TASK BRIEF:
Lines from the top of the entries through the line that has "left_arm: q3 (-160" must be duplicated exactly, and no others.

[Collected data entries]
# # # # # # #

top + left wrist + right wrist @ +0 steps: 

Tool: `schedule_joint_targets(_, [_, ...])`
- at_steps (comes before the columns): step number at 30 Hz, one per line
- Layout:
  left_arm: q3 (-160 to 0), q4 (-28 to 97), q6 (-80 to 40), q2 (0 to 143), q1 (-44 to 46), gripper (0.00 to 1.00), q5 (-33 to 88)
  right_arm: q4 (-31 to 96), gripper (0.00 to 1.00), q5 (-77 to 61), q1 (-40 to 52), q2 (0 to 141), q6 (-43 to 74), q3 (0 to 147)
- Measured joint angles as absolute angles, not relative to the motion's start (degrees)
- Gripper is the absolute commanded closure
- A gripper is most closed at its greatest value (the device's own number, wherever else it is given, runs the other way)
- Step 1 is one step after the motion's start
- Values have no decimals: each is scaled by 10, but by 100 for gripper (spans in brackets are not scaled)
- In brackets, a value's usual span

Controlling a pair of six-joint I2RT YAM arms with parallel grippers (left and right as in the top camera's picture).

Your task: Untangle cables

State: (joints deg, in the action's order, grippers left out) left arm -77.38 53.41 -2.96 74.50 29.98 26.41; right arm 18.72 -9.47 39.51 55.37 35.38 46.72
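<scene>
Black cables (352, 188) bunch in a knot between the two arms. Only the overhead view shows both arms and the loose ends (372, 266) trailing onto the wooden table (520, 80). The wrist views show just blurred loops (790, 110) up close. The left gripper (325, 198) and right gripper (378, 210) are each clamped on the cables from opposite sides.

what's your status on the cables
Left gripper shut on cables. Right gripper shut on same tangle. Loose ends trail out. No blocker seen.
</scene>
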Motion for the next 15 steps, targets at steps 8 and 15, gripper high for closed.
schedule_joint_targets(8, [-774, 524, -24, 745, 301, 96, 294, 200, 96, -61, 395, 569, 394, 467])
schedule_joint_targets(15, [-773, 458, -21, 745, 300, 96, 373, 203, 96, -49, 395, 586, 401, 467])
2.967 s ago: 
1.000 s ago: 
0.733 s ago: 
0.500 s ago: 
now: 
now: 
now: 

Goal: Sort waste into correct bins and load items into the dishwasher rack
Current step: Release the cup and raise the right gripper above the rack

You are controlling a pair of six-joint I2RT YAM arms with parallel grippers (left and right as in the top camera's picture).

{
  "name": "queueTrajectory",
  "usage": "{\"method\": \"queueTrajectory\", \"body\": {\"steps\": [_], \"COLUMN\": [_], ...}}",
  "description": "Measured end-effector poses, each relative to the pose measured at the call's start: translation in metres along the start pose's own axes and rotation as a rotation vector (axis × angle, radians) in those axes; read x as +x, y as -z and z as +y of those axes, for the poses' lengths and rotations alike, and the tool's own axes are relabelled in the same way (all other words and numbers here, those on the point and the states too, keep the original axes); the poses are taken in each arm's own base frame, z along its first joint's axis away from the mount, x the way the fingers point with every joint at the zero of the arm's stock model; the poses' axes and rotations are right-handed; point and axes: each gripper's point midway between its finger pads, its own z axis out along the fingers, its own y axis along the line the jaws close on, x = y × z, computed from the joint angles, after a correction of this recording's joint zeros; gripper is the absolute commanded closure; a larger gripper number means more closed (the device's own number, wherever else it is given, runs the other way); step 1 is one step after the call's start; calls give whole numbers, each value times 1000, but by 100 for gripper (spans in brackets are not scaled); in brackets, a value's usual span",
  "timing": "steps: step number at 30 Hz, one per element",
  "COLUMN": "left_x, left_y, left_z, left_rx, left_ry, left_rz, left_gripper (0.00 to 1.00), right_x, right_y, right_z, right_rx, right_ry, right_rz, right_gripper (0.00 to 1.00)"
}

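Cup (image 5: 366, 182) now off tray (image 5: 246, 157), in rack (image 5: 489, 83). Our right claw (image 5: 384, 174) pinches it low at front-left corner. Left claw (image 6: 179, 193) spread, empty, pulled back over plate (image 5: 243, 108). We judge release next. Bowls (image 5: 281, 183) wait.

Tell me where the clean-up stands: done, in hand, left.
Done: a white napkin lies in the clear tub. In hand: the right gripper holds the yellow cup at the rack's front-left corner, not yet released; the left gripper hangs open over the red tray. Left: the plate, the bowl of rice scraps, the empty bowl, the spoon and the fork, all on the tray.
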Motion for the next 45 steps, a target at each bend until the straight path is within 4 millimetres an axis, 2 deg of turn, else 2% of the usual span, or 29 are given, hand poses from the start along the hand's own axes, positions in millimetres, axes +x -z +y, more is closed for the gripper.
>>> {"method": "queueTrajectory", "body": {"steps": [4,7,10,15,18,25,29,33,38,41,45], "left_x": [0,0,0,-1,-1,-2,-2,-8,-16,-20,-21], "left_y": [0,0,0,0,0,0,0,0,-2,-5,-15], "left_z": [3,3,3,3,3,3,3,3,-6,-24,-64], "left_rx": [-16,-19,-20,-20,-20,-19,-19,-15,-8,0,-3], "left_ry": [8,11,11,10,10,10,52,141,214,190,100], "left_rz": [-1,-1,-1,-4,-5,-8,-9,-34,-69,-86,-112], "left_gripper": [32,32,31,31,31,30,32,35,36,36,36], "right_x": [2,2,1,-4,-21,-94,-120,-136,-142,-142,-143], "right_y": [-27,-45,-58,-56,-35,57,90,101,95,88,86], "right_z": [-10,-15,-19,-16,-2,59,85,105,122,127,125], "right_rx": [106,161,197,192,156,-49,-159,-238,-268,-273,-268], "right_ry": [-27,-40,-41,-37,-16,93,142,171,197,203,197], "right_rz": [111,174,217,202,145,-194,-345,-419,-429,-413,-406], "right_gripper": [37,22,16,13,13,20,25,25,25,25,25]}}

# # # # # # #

RESULT:
top + left wrist + right wrist @ +0 steps: 

Tool: `schedule_joint_targets(_, [_, ...])`
- at_steps (comes before the columns): step number at 30 Hz, one per line
- Layout:
  left_arm: q3 (-160 to 0), q4 (-28 to 97), q6 (-80 to 40), q2 (0 to 143), q1 (-44 to 46), gripper (0.00 to 1.00), q5 (-33 to 88)

The exercise was worked through completely.